Electric roads and battery-swapping stations mean you may never need to plug in your EV again
- Long charging times and a lack of public chargers are keeping people from buying electric cars.
- Some startups are convinced that EV charging needs a fundamental overhaul.
The thought of charging is scaring away potential electric car buyers. If everybody is expected to shun dirty fuels sooner rather than later, that needs to change.
Sure, automakers can tackle the frustratingly long duration of charging stops by engineering cars that recharge more quickly and drive farther between fill-ups. Charging providers can put anxious drivers at ease by blanketing the country with a greater number of more reliable stations. And that's all happening.
But some startups are convinced the way we refuel EVs needs a complete overhaul.
When a battery dies, swap it
San Francisco-based Ample's pitch is simple: Instead of spending precious time waiting around to refill the same battery over and over, why not simply change it out for a fresh pack and be on your way?
Ample's drive-through battery-swapping stations, roughly the size of a few parking spaces, are where the magic happens. After a driver pulls into a stall, their vehicle is lifted up and machinery below springs into action, autonomously plucking out the depleted pack and replacing it with a fully charged one in minutes. That's a game-changing improvement over typical fast-charging stations, where getting a solid charge could take 30 minutes to an hour or more.
The firm is still in its very early days, but its tech is already in the hands of some Uber drivers in California thanks to a deal with the ride-hailing giant. Ample plans to focus on taxi, delivery, and car-rental fleets before turning its attention to regular consumers.
You won't be able to pull up to an Ample station in just any EV — it'll need to be outfitted with the startup's modular, removable battery packs. The company plans to accomplish that through partnerships with automakers.
Given our currently limited infrastructure and technology, EVs work best for people who don't drive very far in a day and can charge at home. Quick, convenient, and cheap battery swapping will be key for getting everyone else on board, John de Souza, Ample's cofounder and president, told Insider.
"If you don't have the luxury of having a parking garage overnight, it starts falling apart," he said, referring to EV ownership. "Or if you drive a lot of miles, it falls apart."
Ample offers more than just speedy pit stops, de Souza said. Under the company's model, customers will buy a battery-less vehicle and then pay a battery subscription, potentially slashing the upfront cost of going electric. Battery swapping should extend vehicle longevity by cutting down on fast-charging sessions, which accelerate battery wear, and by letting owners keep up with the latest advances in battery chemistry, de Souza said.
Chinese startup Nio has sold cars with swappable batteries for years while building out the infrastructure to support them — first in its homeland and now in Europe. Stateside, widespread battery swapping still looks a long way off, but it's gaining momentum. US EV startup Fisker recently announced plans to offer Ample's tech in its Ocean SUV starting in 2024.

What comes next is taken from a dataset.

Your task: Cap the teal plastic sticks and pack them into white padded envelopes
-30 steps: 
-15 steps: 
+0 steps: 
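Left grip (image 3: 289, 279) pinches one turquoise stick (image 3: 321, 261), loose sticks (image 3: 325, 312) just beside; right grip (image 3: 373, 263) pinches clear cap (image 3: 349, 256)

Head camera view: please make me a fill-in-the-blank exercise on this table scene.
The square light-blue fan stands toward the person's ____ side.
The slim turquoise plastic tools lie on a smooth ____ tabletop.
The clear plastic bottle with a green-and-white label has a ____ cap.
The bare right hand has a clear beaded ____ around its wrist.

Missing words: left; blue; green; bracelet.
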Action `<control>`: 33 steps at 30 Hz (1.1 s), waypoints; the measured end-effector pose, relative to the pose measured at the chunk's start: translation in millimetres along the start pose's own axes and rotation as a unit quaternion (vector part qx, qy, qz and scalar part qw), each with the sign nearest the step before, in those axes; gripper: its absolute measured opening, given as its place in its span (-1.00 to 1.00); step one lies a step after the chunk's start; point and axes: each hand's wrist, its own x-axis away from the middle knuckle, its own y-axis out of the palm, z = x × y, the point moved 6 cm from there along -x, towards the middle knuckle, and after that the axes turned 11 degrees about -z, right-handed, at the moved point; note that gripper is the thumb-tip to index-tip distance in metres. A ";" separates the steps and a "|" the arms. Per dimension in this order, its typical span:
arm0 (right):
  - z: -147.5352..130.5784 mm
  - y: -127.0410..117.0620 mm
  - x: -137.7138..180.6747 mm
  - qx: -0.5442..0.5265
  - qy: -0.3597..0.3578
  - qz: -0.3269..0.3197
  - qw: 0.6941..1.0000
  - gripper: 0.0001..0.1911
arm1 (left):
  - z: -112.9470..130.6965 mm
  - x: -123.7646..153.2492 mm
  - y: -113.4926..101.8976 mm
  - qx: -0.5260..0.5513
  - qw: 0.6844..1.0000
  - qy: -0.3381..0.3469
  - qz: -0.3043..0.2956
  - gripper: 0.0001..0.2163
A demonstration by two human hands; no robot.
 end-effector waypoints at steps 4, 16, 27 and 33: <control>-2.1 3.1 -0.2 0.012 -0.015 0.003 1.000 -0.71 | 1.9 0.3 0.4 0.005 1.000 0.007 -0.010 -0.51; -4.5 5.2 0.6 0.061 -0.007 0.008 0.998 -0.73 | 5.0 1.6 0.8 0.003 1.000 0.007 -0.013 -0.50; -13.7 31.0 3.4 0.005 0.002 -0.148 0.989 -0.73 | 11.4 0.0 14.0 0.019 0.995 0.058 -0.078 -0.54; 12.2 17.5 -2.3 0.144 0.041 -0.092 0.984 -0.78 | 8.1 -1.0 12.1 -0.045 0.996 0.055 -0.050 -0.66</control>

Electric cars, meet electric roads
For Israel's Electreon, the path toward an EV future is paved with roads that wirelessly recharge vehicles while they're moving.
The tech may sound like something straight out of science fiction, but it's real. Electreon's initial projects mainly bring wireless charging to public buses — vehicles with predictable routes and depots ripe for reinvention. But it's not stopping there.
Oren Ezer, Electreon's cofounder and CEO, told Insider that wireless charging could solve the biggest challenges stunting the EV revolution: insufficient charging infrastructure, limited driving range, and a reliance on large, expensive batteries. In a world where electrified bus stops, parking spots, and streets charge vehicles all the time, those sticking points recede into the rearview. That's the long-term vision, anyway.
To demonstrate the transformative potential of so-called "dynamic wireless charging," Electreon in May set out to drive a Toyota RAV4 Prime — a plug-in hybrid with just 42 miles of electric-only range — for 100 hours straight without plugging in or using any gas.
On a test track with its copper charging coils embedded in the asphalt, Electreon and a team of 55 drivers covered 1,207 miles, a feat that would be unthinkable in a typical EV. (The cream of today's electric crop can travel 300-500 miles before they need to stop and recharge.)
The SUV, specially outfitted to receive energy wirelessly, looped the track at around 20-30 mph, Ezer said. He added that even at highway speeds, Electreon's roads can keep a vehicle's battery topped up indefinitely.
Before you shudder at the prospect of endless, invasive construction if this tech takes off, consider this: Electreon says it can lay 1 mile of road in a night. It doesn't need to rip up an entire street, Ezer said, just dig a trench about three inches deep.
Despite the billions pouring into conventional charging infrastructure, Ezer thinks his technology will win out someday. One positive sign: In March, Electreon announced an R&D partnership with Toyota.
"We need all the solutions together in order to accelerate the adoption of electric vehicles," he said. "But wireless will be dominant for sure."